There were occasionally however some nincompoops who continued turning on their iPhone flashlights, blinding us unintentionally, and making it immensely hard to see the glory and majesty of the night sky. After getting yelled at by some less-patient fellow stargazers, the lights were turned off and the night sky was seen in its fullness yet again.

The night sky is glorious and majestic. No doubt about that.

But when there are other lights, we become blinded, unfocused, and unable to see the stars.

God is in a league of His own in the glory and majesty department. Absolutely no doubt about that.

Yet when I allow myself to become blinded or distracted by lesser things, I am unable to see Him in all of his glory and might.

The beginning of a new year always prompts me to explore ways that I can become more like Jesus, how I can grow closer to Jesus. The reality for me is that I am prone to get blinded and distracted by countless other things in life that prevent me from seeing all of Him.

The biggest move I’ve made in getting distraction-free was putting my phone up in December, leaving it in the kitchen overnight instead of scrolling endlessly through social media in bed. I had written about this idea a couple times over the course of a year before I actually followed through on what I felt was best for me. I’m weak and lack self-control, and know that I spend hours of uninhibited time on social media if I don’t remove that temptation. That is not an everyone has to do this mandate, but I encourage you to maybe consider it.

Anywho, I got rid of that distraction but I know there are still so many lesser lights that I am prone to get distracted by. Here’s some of my big ones right now:

  1. Darkness. My heart is to see God and the good news of the gospel saturate and permeate the community that I find myself in. Out of this desire however comes eyes that are maybe a little too aware of the darkness, evil, and sin that are a part of a post Genesis 3 world. What I mean by this is that I can be zeroed in on the here and now, the evil and brokenness of our world, to the point where I fail to see beyond it to the glory, majesty, and power of our King. Yes, the world is a broken place. It’s all over the news. However, God is greater. I believe that. Everything that is broken will one day be made right. Until that time, we should put out the light of the darkness around us (weird illustration) and focus on the glory and majesty and power of God. He is able to bring restoration, redemption, and resurrection to all that we see.
  2. Work. I’m a spaghetti brain.
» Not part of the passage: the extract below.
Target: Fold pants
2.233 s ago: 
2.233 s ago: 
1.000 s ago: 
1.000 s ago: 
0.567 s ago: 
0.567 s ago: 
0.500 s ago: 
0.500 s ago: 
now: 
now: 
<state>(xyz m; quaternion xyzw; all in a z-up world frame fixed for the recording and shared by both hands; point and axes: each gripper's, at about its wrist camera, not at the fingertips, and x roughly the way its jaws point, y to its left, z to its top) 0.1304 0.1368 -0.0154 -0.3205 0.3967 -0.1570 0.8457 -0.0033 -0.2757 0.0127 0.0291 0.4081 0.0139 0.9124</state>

Unlike most men who have the segmented waffle brains, I have an incessantly and constantly moving brain that is often thinking about 458 things at once. That being said, I do a pretty bad job of leaving work at the office. I think part of this is the nature of ministry, how it does permeate your daily rhythms, but that is no excuse to not put it aside and rest. So for me, I’m learning how to establish rhythms of life where I put work and ministry aside and just rest and relax and enjoy the good graces of God. The light of work blinds me from the majesty of God. No more.
  3. Self-Reliance. Man, oh man. I gave up on the power of New Year’s Resolutions a long time ago, but this is certainly something I want to grow in in 2018. I am too often dealing with prayerlessness. I journal prayers throughout the day, but as far as sitting alone with the Lord in prayer, I’m still not good at. This is pride, arrogance, and sinful. I am too self-reliant, thinking that I have all I need to get through my day without the power of God’s Spirit within me. Because I don’t go to Him, I miss out on seeing Him move. Because I miss out on seeing Him move, I miss out on seeing His glory and majesty.

I don’t know what your lesser lights are, but my prayer is that you will put them aside, or at least dim them so that you can see the greatness and majesty of God. Lastly, don’t be a light that distracts or detracts from God’s glory yourself. In our arrogance, we can become people who draw attention to ourselves, instead of letting people see through us to the glory and majesty of the God we serve.

I’ll close with this.

 Blessed be the Lord, the God of Israel,

who alone does wondrous things.

Blessed be his glorious name forever;

may the whole earth be filled with his glory!

Amen and Amen! – Psalm 72:18-19

He does wondrous things. He is glorious. Look at Him.